AR lets you move; VR is restricted because you can’t see the real world and so you bump into things. Sitting still in a planetarium or movie is not VR just because things are in 3D, or offer a 180-degree FOV (field of vision). To be VR it has to be interactive. And yet, the VR we have today is only interactive via an avatar. However, the Oculus Half Moon Touch system, Magic Leap’s system, and startup Usens’ Impression Pi (see story, page 11) offer the potential to allow people to interact more naturally in a virtual reality environment. Oculus’ Half Moon tracks your fingers to tell if you’re pointing, or giving a thumbs up, and the trigger lets you grip virtual objects by closing your hand. Steam and HTC have allowed users to get out of their chairs, and Samsung has unteth¬ered the users. These are all positive and encouraging developments, and at the same time, they show the limitations of the state of the art and the consumerism of VR today.
Chief promoter and VR enthusiast Palmer Luckey has steadfastly cautioned the industry to not get ahead of itself, but no one really wants to hear that— they want it now. The list of problems to be solved is generally well known. And as formidable as the problems are, the meme of VR is so exciting that new application ideas are springing up every day.

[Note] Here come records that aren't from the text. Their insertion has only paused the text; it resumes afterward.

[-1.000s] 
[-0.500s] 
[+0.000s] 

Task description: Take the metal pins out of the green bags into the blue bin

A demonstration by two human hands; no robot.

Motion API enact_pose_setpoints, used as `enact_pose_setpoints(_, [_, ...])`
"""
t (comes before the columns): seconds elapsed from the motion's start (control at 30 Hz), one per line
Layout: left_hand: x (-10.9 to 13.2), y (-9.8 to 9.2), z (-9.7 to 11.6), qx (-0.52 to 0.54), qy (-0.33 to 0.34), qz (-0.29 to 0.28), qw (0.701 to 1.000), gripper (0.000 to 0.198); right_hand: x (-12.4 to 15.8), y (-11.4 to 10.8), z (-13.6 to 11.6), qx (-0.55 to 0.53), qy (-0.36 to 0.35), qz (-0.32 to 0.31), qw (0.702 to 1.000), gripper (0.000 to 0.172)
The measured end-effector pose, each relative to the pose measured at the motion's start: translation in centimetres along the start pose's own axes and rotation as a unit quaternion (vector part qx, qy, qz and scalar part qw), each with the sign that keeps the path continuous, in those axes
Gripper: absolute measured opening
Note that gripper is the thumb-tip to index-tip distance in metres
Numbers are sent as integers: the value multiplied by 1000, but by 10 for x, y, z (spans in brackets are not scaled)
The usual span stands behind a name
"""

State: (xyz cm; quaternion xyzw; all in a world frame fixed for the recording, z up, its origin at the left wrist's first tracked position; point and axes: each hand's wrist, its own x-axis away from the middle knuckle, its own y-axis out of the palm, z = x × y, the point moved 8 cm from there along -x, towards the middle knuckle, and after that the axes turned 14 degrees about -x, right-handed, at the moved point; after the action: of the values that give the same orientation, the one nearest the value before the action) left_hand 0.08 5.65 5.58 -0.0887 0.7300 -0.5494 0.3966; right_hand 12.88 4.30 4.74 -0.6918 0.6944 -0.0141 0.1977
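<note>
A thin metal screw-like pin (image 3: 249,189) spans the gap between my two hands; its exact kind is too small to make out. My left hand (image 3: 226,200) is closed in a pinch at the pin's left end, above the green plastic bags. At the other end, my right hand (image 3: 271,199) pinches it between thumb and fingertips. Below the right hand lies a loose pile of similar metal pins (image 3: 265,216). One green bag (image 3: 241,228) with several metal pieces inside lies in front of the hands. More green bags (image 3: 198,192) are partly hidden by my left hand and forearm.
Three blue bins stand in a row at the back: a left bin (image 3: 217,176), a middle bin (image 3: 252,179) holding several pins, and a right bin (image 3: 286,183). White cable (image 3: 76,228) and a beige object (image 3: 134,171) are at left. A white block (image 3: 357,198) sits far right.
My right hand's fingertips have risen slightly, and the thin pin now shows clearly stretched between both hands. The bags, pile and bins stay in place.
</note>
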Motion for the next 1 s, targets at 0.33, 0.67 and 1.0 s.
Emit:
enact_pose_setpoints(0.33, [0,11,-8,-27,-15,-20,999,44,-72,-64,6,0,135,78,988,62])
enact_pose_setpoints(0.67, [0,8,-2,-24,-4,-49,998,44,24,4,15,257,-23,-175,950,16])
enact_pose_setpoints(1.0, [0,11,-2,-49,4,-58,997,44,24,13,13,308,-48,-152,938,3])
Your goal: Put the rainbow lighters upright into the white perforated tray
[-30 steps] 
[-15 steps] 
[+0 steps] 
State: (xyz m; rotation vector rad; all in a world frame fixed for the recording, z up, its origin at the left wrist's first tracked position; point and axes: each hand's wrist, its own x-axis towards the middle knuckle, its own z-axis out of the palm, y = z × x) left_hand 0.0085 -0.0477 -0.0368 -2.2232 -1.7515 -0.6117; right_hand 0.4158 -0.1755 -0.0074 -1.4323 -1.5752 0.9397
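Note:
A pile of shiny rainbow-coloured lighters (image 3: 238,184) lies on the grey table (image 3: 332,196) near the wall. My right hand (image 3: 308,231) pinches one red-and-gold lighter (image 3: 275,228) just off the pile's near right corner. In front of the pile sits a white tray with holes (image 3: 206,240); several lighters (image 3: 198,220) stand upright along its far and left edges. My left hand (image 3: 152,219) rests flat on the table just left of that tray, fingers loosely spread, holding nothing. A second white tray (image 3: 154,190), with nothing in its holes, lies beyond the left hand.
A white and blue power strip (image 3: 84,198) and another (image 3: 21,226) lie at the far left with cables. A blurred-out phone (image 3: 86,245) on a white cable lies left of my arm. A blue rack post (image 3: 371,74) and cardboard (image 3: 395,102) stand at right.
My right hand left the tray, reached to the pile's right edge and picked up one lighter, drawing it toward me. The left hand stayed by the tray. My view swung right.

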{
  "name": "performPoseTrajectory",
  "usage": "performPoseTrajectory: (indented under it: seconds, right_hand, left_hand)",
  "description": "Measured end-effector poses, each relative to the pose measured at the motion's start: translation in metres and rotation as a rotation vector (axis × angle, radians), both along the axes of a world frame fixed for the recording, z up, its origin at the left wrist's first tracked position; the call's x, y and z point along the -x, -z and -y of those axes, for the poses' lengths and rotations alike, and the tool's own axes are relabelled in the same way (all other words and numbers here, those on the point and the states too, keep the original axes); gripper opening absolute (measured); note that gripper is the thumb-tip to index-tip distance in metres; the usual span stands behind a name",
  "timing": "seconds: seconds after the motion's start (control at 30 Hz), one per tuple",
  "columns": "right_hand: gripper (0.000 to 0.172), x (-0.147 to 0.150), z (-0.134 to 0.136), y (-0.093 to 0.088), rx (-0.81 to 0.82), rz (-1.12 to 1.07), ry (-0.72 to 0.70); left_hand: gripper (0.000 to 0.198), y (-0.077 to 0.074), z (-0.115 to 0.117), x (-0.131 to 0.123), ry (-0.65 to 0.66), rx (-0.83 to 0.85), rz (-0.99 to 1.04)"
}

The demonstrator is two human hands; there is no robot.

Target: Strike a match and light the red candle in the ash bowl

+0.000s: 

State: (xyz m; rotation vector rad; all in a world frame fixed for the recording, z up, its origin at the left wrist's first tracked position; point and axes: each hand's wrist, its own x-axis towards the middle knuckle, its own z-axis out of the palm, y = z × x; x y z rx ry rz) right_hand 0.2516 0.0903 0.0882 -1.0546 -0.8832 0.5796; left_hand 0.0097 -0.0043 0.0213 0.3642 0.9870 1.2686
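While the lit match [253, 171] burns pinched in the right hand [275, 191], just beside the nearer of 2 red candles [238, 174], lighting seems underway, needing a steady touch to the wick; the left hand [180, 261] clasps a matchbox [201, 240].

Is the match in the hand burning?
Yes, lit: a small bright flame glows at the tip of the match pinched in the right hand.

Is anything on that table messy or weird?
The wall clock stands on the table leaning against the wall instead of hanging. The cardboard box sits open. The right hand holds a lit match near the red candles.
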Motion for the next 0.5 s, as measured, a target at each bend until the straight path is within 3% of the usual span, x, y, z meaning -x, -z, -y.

VR will cure PTSD, loneliness, psychosomatic disorders, boredom; take us to new heights in adventure, exploration, home buying, and travel; and let us visit places that are uninhabitable.
But do we have to wear those head-mounted contraptions? Remember when Second Life was introduced by Linden Lab in 2003? Remember the hopes and plans for what it would do for us? A million active users still log on and inhabit the world every month, and 13,000 newbies drop into the community every day to see what Second Life is about. When was the last time you visited it? What is nice about Second Life is you can wander through the worlds, imaginary or real (like London, or Tokyo), but without being isolated in an HMD (head-mounted device). And with a tablet you don’t have to stay in your chair. You can, of course, strap an HMD on and visit places in a new game, code-named Project Sansar, in Second Life.
There’s also a newish VR domain, High Fidelity, which doesn’t require a HMD.
A few lightweight passive stereo 3D glasses used with a large (>27-inch) 4K display, or maybe a glasses-free 3D display wrapped around like a mini CAVE, will be a better solution than an HMD. However, that might not be practical in terms of space or costs.
Another approach is a 360-projector that makes the walls of your room a virtual world. Lightweight AR glasses could then be used to create the things in the world. You’d be able to see yourself, your hands, feet, etc., and interact with the characters and objects in the world in a more natural way. CastAR gets close to this idea, and Microsoft has experimented with it too with RoomAlive and Hololens.
Lots of smart people are thinking about these things, and I think it’s only a question of time until something emerges that will free us from using an HMD, give us a 360-degree virtual world we can interact with. Maybe the first instance will be in an arcade to offset the costs and provide a suitable room.
One of the other benefits of being free of an HMD will be less VR sickness. Just as you can spin around in a room and fall down or feel nauseous, even a holodeck-like room won’t keep you from confusing your inner ear.